**Instructions for the task:**
The listing is to be returned word for word, without its images.
────────
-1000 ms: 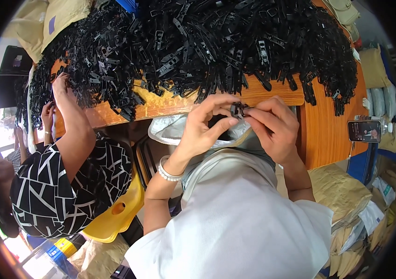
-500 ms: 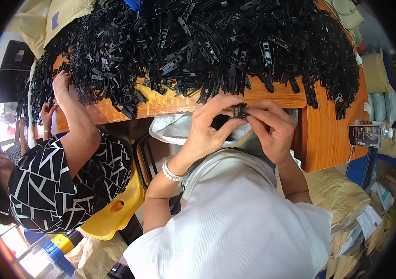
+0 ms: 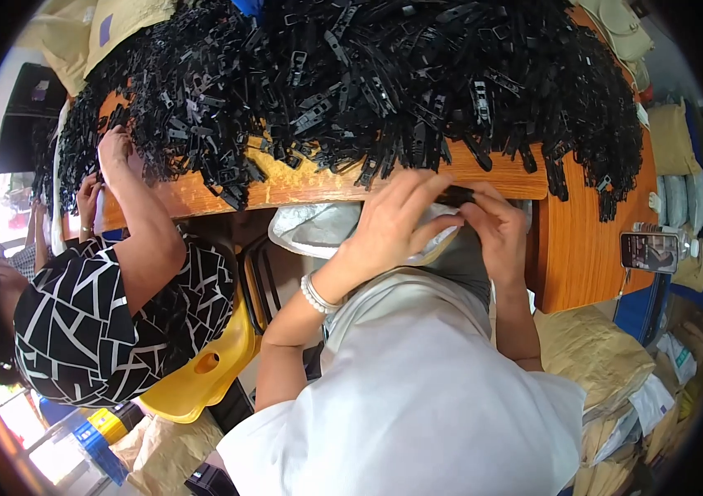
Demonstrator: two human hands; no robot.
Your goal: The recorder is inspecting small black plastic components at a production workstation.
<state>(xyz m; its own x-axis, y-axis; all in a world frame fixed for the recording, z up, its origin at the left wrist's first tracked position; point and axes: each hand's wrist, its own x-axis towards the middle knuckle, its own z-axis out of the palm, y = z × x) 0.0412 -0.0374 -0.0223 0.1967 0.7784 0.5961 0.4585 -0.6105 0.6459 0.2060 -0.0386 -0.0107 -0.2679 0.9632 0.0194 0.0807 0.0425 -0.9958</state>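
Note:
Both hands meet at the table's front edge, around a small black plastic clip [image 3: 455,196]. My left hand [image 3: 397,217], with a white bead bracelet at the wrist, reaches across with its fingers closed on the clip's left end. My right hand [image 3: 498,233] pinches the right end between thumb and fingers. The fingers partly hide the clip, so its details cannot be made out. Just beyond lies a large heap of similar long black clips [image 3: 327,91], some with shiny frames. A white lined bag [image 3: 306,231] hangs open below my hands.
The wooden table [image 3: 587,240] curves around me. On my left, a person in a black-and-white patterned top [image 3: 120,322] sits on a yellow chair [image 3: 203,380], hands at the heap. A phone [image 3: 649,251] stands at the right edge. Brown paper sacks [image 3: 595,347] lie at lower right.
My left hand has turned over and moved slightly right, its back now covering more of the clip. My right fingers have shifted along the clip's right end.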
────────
**Result:**
-1000 ms: 
-500 ms: 
+0 ms: 
Demonstrator: two human hands; no robot.
Your goal: The recorder is inspecting small black plastic components at a production workstation.
<state>(xyz m; its own x-axis, y-axis; all in a world frame fixed for the recording, z up, its origin at the left wrist's first tracked position; point and axes: each hand's wrist, its own x-axis towards the middle knuckle, its own z-axis out of the palm, y = z × x) 0.0412 -0.0374 -0.0223 0.1967 0.7784 0.5961 0.4585 -0.6105 0.6459 0.2060 -0.0386 -0.0107 -0.2679 0.9632 0.0194 0.0807 0.0425 -0.9958</state>
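Note:
Both hands meet at the table's front edge, around a small black plastic clip [image 3: 455,196]. My left hand [image 3: 397,217], with a white bead bracelet at the wrist, reaches across with its fingers closed on the clip's left end. My right hand [image 3: 498,233] pinches the right end between thumb and fingers. The fingers partly hide the clip, so its details cannot be made out. Just beyond lies a large heap of similar long black clips [image 3: 327,91], some with shiny frames. A white lined bag [image 3: 306,231] hangs open below my hands.
The wooden table [image 3: 587,240] curves around me. On my left, a person in a black-and-white patterned top [image 3: 120,322] sits on a yellow chair [image 3: 203,380], hands at the heap. A phone [image 3: 649,251] stands at the right edge. Brown paper sacks [image 3: 595,347] lie at lower right.
My left hand has turned over and moved slightly right, its back now covering more of the clip. My right fingers have shifted along the clip's right end.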

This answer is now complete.